• **Source data**:
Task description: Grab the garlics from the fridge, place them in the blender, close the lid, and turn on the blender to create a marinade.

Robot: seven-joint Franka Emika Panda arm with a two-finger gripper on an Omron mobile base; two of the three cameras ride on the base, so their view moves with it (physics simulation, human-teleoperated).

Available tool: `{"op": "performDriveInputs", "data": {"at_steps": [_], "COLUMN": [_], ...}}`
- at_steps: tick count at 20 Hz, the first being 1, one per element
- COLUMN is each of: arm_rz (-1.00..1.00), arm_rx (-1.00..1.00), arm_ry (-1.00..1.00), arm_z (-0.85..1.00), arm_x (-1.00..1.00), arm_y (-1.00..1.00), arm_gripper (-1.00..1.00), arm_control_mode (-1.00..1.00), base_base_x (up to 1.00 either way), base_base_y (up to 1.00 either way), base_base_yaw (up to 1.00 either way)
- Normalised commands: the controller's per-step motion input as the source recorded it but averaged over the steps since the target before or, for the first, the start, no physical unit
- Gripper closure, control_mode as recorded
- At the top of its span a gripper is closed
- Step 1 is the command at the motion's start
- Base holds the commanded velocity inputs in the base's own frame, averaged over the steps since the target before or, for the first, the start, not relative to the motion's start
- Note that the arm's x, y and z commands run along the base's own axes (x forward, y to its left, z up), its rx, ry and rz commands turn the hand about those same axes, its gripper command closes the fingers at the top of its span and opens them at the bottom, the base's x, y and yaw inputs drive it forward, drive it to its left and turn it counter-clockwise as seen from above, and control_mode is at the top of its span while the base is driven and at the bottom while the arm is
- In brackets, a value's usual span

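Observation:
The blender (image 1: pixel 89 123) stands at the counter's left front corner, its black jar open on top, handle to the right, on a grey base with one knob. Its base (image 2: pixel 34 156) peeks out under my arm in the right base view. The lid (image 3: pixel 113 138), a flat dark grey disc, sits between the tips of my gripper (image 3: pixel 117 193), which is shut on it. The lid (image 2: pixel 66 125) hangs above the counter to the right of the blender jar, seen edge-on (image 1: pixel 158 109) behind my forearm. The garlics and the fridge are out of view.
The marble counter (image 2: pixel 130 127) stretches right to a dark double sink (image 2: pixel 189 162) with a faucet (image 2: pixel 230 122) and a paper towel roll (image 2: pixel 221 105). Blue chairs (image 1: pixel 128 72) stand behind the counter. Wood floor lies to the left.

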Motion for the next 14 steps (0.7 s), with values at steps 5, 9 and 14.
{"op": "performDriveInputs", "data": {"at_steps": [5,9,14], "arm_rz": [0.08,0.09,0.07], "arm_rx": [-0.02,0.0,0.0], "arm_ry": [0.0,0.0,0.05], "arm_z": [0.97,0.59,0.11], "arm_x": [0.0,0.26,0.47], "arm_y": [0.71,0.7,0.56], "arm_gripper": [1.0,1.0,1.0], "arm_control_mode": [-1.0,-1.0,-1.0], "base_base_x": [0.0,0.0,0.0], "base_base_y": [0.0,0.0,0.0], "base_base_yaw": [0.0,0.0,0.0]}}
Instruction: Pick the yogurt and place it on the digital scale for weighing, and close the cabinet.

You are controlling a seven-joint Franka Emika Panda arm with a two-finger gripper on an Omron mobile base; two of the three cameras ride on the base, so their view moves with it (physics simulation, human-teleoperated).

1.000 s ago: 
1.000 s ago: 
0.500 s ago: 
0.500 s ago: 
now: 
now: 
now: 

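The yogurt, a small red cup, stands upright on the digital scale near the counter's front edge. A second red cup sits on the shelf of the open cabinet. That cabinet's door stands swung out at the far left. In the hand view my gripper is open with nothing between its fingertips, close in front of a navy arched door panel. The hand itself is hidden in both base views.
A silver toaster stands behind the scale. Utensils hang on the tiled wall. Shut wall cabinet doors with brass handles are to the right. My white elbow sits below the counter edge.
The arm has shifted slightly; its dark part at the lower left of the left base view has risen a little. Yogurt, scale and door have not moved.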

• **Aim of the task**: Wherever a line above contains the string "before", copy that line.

• **Solution to the problem**:
- Normalised commands: the controller's per-step motion input as the source recorded it but averaged over the steps since the target before or, for the first, the start, no physical unit
- Base holds the commanded velocity inputs in the base's own frame, averaged over the steps since the target before or, for the first, the start, not relative to the motion's start

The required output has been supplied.